Pelayanan Kesehatan adalah hak setiap warga negara yang hidup di wilayah hukum Negara Kesatuan Republik Indonesia (NKRI). Faktanya belum semua WNI memperoleh akses sama terhadap layanan dan fasilitas kesehatan yang disediakan oleh pemerintah dan swasta.
Mengapa masyarakat yang tinggal di perkotaan terutama kalangan bawah pun masih sulit mengakses layanan dan fasilitas kesehatan ?
Jawabannya adalah "biaya !"
Faktor "biaya" adalah salah satu penghalang pasien dan calon pasien memeriksakan kesehatan. Seperti kita tahu, biaya pengobatan tidaklah murah, apalagi untuk penyakit kelas berat.
Sesungguhnya saat ini soal biaya pengobatan tak perlu dirisaukan, sudah ada fasilitas Jaminan Kesehatan Nasional (JKN) dari pemerintah. Dimana Badan Penyelenggara Jaminan Sosial (BPJS) sebagai operatornya.
Dalam paparan BPJS di awal tahun 2018 lalu, jumlah peserta program Jaminan Kesehatan Sosial ini tercatat 187,9 juta. Capaian cukup besar untuk sebuah program yang baru berumur 3 tahun. Program Jaminan Kesehatan Nasional (JKN) mulai direalisasi secara nasional pada tahun 2014 dengan peserta awal adalah peserta jaminan kesehatan ASN, ABRI, dan jamsostek berjumlah 121 juta.
Menariknya, sampai saat ini baru 3 propinsi mengimplementasi program JKN dengan capain 95% warganya memiliki Kartu Indonesia Sehat (KIS), yakni DKI Jakarta, Aceh dan Gorontalo. Padahal masih ada 30 propinsi lain, mengapa belum tercapai targetnya ?
Target ini tertuang dalam RPJMN Tahun 2014 - 2019 Buku I, yakni " "Meningkatnya presentasi penduduk yang menjadi peserta Jaminan Kesehatan melalui Sistim Jaminan Sosial Nasional (SJSN) Bidang Kesehatan, minimal 95% pada tahun 2019. Inilah makna tercapainya Universal Health Care (UHC) bila peserta JKN-KIS mencapai 95% WNI.
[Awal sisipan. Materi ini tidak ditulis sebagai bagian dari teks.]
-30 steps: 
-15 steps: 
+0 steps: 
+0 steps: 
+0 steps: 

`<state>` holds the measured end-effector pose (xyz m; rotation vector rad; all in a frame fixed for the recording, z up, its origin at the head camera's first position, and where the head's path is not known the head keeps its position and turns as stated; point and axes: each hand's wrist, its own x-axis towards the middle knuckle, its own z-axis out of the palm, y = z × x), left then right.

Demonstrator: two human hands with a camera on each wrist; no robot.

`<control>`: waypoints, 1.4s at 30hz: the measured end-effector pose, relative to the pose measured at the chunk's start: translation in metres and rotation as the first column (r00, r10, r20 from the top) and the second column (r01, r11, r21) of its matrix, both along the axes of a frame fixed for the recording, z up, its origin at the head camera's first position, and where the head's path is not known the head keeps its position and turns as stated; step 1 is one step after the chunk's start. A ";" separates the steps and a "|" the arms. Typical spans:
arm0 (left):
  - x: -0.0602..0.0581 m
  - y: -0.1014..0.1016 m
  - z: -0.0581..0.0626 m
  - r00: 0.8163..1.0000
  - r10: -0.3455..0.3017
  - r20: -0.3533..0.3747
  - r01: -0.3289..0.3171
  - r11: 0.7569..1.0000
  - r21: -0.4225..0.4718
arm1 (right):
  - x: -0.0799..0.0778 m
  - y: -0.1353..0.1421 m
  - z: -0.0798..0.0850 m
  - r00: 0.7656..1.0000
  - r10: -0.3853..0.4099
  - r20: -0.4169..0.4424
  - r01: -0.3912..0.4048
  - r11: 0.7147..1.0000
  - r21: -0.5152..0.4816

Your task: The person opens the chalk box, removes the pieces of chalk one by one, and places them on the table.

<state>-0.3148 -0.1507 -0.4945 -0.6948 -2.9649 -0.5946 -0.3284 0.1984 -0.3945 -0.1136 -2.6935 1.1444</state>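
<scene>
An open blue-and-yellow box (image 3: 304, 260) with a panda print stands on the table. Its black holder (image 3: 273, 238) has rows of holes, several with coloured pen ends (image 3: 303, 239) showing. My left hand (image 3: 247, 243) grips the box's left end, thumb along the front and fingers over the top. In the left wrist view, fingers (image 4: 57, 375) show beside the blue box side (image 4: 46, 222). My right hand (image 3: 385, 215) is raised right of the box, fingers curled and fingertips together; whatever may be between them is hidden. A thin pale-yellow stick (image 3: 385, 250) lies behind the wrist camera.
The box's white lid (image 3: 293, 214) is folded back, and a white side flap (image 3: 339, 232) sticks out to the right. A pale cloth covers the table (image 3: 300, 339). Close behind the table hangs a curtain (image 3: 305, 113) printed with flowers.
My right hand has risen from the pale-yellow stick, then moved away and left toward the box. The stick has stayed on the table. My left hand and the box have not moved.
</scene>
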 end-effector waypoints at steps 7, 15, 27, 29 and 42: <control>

Program JKN-KIS tidak akan bisa merata dan dinikmati oleh WNI selama menggantungkan pada pemerintah pusat. Partisipasi Pemerintah Daerah sangat penting untuk pemerataan layanan kesehatan semesta.

Seperti kita ketahui, kepesertaan JKN terdiri atas 2 kategori berdasar sifat premi (iuran). Pertama, premi dibayar oleh perusahaan / individu, kedua oleh pemerintah / pemerintah daerah untuk warga tidak mampu. Kategori pertama ini masih banyak mendapatkan kendala, belum semua perusahaan / WNI mengikuti program BPJS. Kategori kedua adalah tanggung jawab Pemda, dimana berkewajiban membantu warga kurang mampu di wilayahnya agar mampu mendapat layanan kesehatan.
Pekerjaan Pemda tidaklah mudah, sebab harus mengalokasikan anggaran rutin di dalam APBD untuk pos pengeluaran ini. Namu bila Pemda memiliki komitmen kuat, bukan tidak mungkin program kesehatan masyarakat ini dapat terealisasi.
Secara stastistik pengeluaran dana memang cukup besar untuk daerah - daerah dengan jumlah penduduk besar, seperti Jawa Barat, Jawa Tengah dan Jawa Timur. Meski begitu kendala dana dapat disiasati demi terwujudnya 95% warganya memiliki akses layanan kesehatan.
Tugas Pemda tidak hanya menalangi iuran KIS bagi warga tidak mampu, tapi juga mendorong perusahaan dan masyarakat menjadi peserta KIS secara mandiri. Disinilah inisiatif Pemda ditantang untuk lebih kreatif menggerakan calon - calon peserta KIS secara mandiri.
Agar dapat berhasil merangkul lebih peserta BPJS, semau "stake holder" saling bergandeng tangan mewujudkan Indonesia Sehat.